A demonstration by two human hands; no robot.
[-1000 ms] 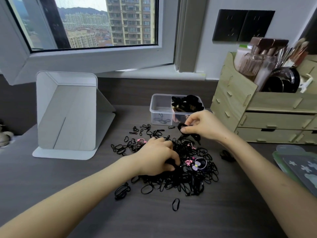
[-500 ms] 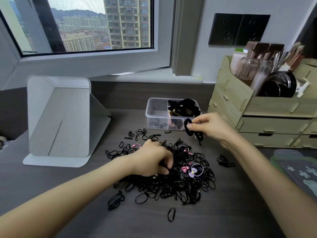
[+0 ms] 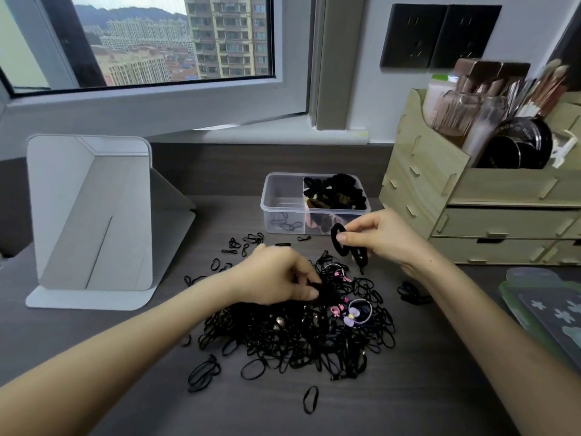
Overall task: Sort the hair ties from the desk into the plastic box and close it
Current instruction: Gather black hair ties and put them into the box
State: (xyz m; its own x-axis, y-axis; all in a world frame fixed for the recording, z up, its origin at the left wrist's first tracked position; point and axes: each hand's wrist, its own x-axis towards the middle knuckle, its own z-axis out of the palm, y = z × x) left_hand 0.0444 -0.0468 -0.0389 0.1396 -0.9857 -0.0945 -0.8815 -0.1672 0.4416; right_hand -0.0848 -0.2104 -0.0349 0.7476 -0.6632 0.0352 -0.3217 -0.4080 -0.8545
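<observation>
**A:** Which step are we on?

**B:** Mid-sort, I judge. Most ties lie loose on the desk (image 3: 424, 388), and the box is open. I see no lid anywhere.

**A:** Take me through it from the left.

**B:** A mirror (image 3: 91, 215) stands left of my left hand. My left hand (image 3: 276, 278) is down in the pile (image 3: 283, 338), thumb and fingers curled, pinching a dark clump near the pile's far side. I cannot tell how many ties it has.

**A:** And the box?

**B:** The box (image 3: 276, 212) sits beyond both hands, between them. Its left half holds a few thin ties and its right half a heap of thick ones.

**A:** Right hand?

**B:** My right hand (image 3: 386, 237) is raised just before the box's right corner, thumb and forefinger pinching a thick tie (image 3: 334, 234). Something black dangles below it, and I cannot tell what. An organiser (image 3: 471, 199) stands to its right.

**A:** Next move?

**B:** I'd lift the thick tie over the box's right half and release it there, clear of the wall.
</observation>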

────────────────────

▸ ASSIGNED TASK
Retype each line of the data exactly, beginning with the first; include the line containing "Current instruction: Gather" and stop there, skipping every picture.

▸ WRITTEN SOLUTION
A demonstration by two human hands; no robot.
[-1000 ms] 
[-500 ms] 
[+0 ms] 
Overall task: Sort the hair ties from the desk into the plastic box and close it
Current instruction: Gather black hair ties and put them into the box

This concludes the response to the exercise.